Who are these Mentors? Typically these are people who shine, who reach out to others in their glowing warmth and, although they are open to receive, expect nothing. How do people develop this balance between an outgoing nature and quiet inwardness? Years of studying anthroposophy and standing daily in front of students develops a firm sense of purpose and a deep humility. These are the Mentors!
When looking for a Mentor, the old saying––“If you want something done, ask a busy person”––often applies. Often employed in a Waldorf school, these busy people typically are teaching extra classes, mentoring new teachers, getting involved in the school’s governance, and actively participating in the Anthroposophical Society. It is they who carry the question: Who is coming forward to continue Rudolf Steiner’s work in inner development and Waldorf education? They are very happy to meet striving, enthusiastic young people and to study with them over several months.
Here are some comments from recent students in the Individual Mentoring Program:
“The opportunity to read Steiner with another person was invaluable. Our discussions were lively and personable, anchored both in the text and our experience. I kept a reflective journal. It was my desire to strike a balance between a critical, literal reading of Steiner and a more artistic, interpretive reading. Later we would work together to clarify questions I had encountered or to unpack shared points of interest.”
“I began to practice the Six Basic Exercises and the Review of the Day meditation. . . . I found this exciting. I could see its use/value in my day-to-day life, and imagine its practical implications for quality teaching. I look forward to making a place for myself within this community of educators, and to the project we will all undertake this summer in New Hampshire. To July!”
From a mentor:
“The first session was devoted to [the students] looking at their own biography in relationship to spiritual or religious interests prior to encountering Waldorf education, and also a brief overview of Steiner’s biography. I also included a short check-in around how they were doing at school at the start of each session since they are both new teachers at our local Waldorf school. We worked through both Theosophy and How to Know Higher Worlds. Both were on time and well prepared for each session. They are mature, delightful and intelligent ladies and will each bring talents and insights to share with their fellow students.”

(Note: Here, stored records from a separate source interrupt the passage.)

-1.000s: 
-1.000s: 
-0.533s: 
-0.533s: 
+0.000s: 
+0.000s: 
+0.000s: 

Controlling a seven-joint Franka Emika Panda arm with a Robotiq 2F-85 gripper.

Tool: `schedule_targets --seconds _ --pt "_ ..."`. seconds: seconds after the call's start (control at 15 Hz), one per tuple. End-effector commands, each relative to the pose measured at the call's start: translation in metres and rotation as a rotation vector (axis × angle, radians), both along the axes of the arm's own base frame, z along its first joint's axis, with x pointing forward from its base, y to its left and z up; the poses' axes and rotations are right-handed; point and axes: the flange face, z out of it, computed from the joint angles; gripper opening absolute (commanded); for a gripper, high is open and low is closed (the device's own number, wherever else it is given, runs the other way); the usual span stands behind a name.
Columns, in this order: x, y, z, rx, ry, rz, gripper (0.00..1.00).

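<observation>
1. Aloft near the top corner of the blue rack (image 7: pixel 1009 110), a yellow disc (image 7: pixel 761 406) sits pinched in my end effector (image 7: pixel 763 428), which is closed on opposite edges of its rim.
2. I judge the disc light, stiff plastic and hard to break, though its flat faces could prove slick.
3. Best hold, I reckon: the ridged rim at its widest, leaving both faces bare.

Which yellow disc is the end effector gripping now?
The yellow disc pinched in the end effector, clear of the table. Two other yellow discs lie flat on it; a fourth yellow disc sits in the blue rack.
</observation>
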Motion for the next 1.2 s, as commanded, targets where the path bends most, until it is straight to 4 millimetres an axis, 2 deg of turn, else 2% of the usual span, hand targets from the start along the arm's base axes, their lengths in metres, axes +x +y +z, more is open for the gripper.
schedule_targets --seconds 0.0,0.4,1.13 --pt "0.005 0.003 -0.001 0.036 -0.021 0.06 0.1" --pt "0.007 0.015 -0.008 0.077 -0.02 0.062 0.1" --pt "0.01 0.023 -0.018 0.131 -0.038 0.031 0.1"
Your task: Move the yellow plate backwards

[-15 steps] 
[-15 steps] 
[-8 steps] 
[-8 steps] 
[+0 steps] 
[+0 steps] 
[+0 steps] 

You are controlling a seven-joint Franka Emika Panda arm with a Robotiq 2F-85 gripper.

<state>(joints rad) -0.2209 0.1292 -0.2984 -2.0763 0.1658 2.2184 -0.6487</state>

In the words of another student:
“As someone who is new to the Waldorf community, it was really comforting to have been so warmly welcomed into the lives of my mentor and his wife. As for the material, I found Theosophy to be challenging but very enriching and fulfilling. The Transformation of Self course [in Wilton as part of the CfA’s summertime Renewal Courses] was the perfect ending point for this experience, having tested me creatively, intellectually, and spiritually. The experience has been wonderful and life changing and I would like to thank everyone at the Center for Anthroposophy for your parts in it.”
Among the mentors who have guided our students in recent years:
Mary Lou Bala, Cynthia Bennett, Stephen Bloomquist, Margaret Chambers, Laira Covert, Michael D’Aleo, Diane David, Charlotte Dukich, Susan Elmore, Ruth and Siegfried Finser, Craig Giddens, Susan Goldstein, Lori Ann Kran, Cynthia Lang, Linda Larson, Kimberley Lewis, Sarah McBrian, Anniken Mitchell, Tim Morrissey, Natasha Moss, Rena Osmer, Rachel Ross, Jan Kees Saltet, Elizabeth Sevison, Roberta van Schilfgaarde, Jennifer Theel, Sarah Weber, Christina Williams, and Jean Yeager. Thank you!